*Task objective:* Up to and including the line with "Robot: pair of", repeat every line of the listing exactly, beginning at the first.

*Given data:*

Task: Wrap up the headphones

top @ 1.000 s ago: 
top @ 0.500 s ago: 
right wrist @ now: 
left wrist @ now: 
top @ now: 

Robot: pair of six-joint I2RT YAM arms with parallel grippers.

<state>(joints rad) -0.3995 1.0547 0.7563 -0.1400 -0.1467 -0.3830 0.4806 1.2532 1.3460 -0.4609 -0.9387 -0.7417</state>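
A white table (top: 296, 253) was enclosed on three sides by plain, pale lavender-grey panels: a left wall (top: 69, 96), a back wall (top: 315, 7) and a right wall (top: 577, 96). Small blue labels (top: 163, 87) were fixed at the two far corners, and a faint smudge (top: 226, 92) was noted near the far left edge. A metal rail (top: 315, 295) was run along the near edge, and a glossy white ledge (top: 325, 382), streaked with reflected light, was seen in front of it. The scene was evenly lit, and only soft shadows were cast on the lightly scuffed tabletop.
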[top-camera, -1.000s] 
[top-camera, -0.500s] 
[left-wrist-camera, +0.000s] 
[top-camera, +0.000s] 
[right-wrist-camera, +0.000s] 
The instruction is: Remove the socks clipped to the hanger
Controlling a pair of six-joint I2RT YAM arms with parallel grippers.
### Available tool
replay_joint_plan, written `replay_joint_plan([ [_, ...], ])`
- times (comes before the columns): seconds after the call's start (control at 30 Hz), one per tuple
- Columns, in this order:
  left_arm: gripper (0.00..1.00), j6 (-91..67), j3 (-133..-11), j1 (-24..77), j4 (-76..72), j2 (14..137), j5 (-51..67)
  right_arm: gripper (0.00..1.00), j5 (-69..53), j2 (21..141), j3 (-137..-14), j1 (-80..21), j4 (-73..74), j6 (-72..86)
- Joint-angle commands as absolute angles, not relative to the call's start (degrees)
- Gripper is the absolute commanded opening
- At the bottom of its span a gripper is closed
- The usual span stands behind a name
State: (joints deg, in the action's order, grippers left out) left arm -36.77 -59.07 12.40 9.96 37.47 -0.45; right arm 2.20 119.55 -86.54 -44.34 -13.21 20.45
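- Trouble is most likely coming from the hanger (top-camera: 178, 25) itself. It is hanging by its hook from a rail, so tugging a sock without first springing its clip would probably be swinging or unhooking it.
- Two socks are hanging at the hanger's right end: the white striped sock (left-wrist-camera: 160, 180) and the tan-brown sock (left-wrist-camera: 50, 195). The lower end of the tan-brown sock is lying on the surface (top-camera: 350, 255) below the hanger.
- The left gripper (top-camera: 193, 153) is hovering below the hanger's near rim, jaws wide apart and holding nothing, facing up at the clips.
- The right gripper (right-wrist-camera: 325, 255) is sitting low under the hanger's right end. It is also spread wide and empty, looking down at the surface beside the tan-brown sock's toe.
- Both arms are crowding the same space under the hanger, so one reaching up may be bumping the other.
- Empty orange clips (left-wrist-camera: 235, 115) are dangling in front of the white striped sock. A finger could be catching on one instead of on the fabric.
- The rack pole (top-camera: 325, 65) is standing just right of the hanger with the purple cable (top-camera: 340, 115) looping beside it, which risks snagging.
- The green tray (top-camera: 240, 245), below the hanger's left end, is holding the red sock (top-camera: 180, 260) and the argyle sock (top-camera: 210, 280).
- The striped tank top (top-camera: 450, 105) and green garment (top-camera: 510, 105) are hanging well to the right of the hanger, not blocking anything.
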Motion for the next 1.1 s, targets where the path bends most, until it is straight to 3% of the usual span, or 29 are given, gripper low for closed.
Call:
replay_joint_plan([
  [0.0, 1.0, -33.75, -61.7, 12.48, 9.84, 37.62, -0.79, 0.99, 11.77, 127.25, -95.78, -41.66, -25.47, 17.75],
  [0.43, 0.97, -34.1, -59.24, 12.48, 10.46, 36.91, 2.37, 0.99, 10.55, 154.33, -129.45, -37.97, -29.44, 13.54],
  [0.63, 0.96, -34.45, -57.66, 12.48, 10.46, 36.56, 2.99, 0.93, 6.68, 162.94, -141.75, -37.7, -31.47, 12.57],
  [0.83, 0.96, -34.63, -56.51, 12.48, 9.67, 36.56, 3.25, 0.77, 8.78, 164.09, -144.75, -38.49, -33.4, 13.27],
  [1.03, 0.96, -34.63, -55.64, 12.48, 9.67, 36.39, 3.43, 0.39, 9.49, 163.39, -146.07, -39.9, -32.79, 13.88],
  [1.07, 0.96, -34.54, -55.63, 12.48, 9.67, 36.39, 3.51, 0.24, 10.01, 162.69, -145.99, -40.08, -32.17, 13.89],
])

*The answer:*
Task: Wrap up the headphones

top @ 1.000 s ago: 
top @ 0.500 s ago: 
right wrist @ now: 
left wrist @ now: 
top @ now: 

Robot: pair of six-joint I2RT YAM arms with parallel grippers.

This output has been written out in full.